In analyzing results from World Values Surveys in Algeria, Bangladesh, Egypt, Indonesia, Jordan, Pakistan, and Saudi Arabia, the authors found that the reformist Muslims were likely to support measures taking a pro-market even libertarian position. However, the orthodox Muslims went beyond the tenets of their faith in supporting such measures as the “equalization of incomes and nationalization of businesses and industries.“ Such support “cannot be attributed to Islam per se but rather to the economic commutarianism that we have argued characterizes the orthodox of all the Abrahamic faith traditions.“
08: According to figures released by the statistical office of the Roman Catholic Church on April 29, the number of Catholics in the world has grown by 45 percent from 1978 to 2004, which is on par with the global growth of the world’s population. The newspaper Le Monde (May 3) reports that there were 757 million Catholics at the beginning of John Paul II’s pontificate and now are 1.098 billion.
The Catholic population in Africa has nearly tripled (from 55 to 149 million). But there has also been a significant increase on the American continent: 79.6%. Only in Europe has the development been below demographic growth. Roman Catholics represented 40.5 percent of the European population in 1978, compared to 39.5 percent in 2004.– By Jean-Francois Mayer
09: Even significantly reducing membership losses may not be enough to prevent the extinction of liberal Protestant denominations in England, reports Quadrant (May), the newsletter of the Christian Research Association.

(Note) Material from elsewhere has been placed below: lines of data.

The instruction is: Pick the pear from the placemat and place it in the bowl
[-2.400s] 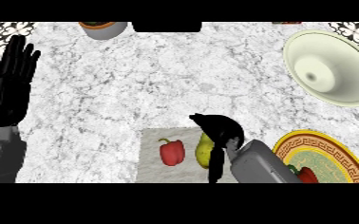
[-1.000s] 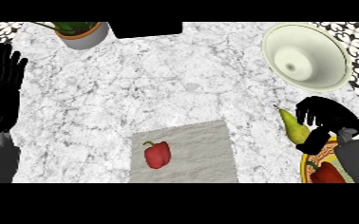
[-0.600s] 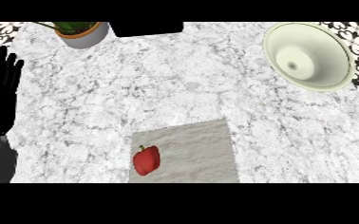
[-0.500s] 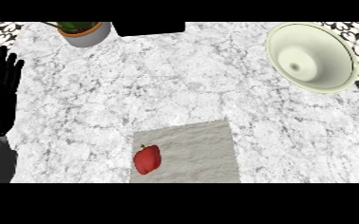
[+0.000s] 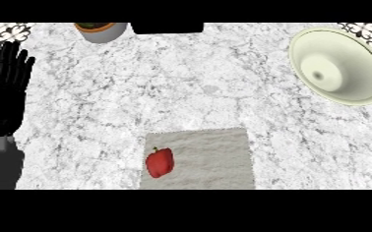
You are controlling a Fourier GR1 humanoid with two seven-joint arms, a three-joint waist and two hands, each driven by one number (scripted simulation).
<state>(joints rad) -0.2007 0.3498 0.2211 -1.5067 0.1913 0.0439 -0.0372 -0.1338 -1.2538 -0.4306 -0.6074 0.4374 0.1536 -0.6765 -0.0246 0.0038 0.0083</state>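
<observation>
A grey placemat (image 5: 210, 162) lies on the marble counter at the lower middle, with a red bell pepper (image 5: 159, 162) on its left part. No pear shows anywhere in the head view. The cream bowl (image 5: 334, 66) sits at the upper right with nothing visible inside it. My left hand (image 5: 13, 86) rests open at the left edge, fingers up. My right hand is out of the view.
A grey pot with a plant (image 5: 101, 30) stands at the top left. A dark object (image 5: 167, 27) sits at the top middle edge. Patterned tiles show in the top corners.
My right hand, which lifted the pear off the placemat and carried it right over a patterned plate, has left the view with it. The view has shifted slightly; the pepper stays on the mat.
</observation>
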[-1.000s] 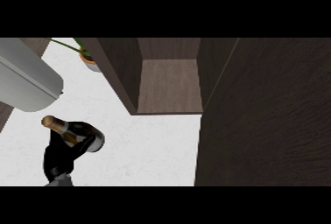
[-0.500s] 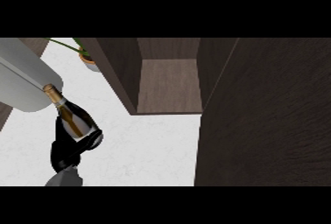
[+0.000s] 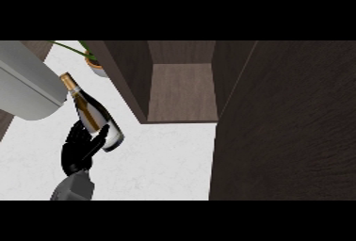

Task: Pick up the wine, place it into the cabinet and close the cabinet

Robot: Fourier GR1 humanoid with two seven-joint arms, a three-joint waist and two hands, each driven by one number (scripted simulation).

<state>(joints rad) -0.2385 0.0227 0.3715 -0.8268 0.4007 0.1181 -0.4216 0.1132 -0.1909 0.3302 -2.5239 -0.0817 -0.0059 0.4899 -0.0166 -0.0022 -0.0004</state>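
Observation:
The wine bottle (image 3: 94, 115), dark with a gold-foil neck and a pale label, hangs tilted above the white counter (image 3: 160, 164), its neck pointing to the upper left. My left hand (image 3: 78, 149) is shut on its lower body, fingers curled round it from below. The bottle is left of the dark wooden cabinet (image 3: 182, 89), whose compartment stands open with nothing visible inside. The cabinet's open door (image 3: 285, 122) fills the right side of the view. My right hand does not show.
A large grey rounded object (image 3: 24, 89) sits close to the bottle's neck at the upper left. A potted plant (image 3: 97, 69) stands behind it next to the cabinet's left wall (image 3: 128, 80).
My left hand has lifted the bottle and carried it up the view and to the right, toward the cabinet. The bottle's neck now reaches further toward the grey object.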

Mathematician John Hayward writes that if a church’s reproduction potential falls below a certain threshold, the church heads for extinction. Growth depends not only reversing losses but producing enough “enthusiasts” who convert and bring in unbelievers or renew lukewarm believers. The Methodist Church, United Reformed Church, the Church of England and the Roman Catholic Church are all below the “extinction tipping point,” but only the first two denominations are not producing enough enthusiasts to survive, and “even if their losses were reduced extinction will be reached well before the middle of this century.”
Hayward cautions that there is a natural inertia in the system and there will be a significant delay in the starting of growth for all of these declining denominations. So, for instance, even if The Church of England, produces enough enthusiasts and moves into a “revival growth” mode, it will not be until 2020 before the growth is actually evident and 2030 before it is back to its current levels. Because of this inertia, Hayward adds that the current growth of charismatic and evangelical churches may be the “result of the 1970s working through.”
(Quadrant, Vision Bldg., 4 Footscray Rd., Eltham, London SE9 2TZ UK)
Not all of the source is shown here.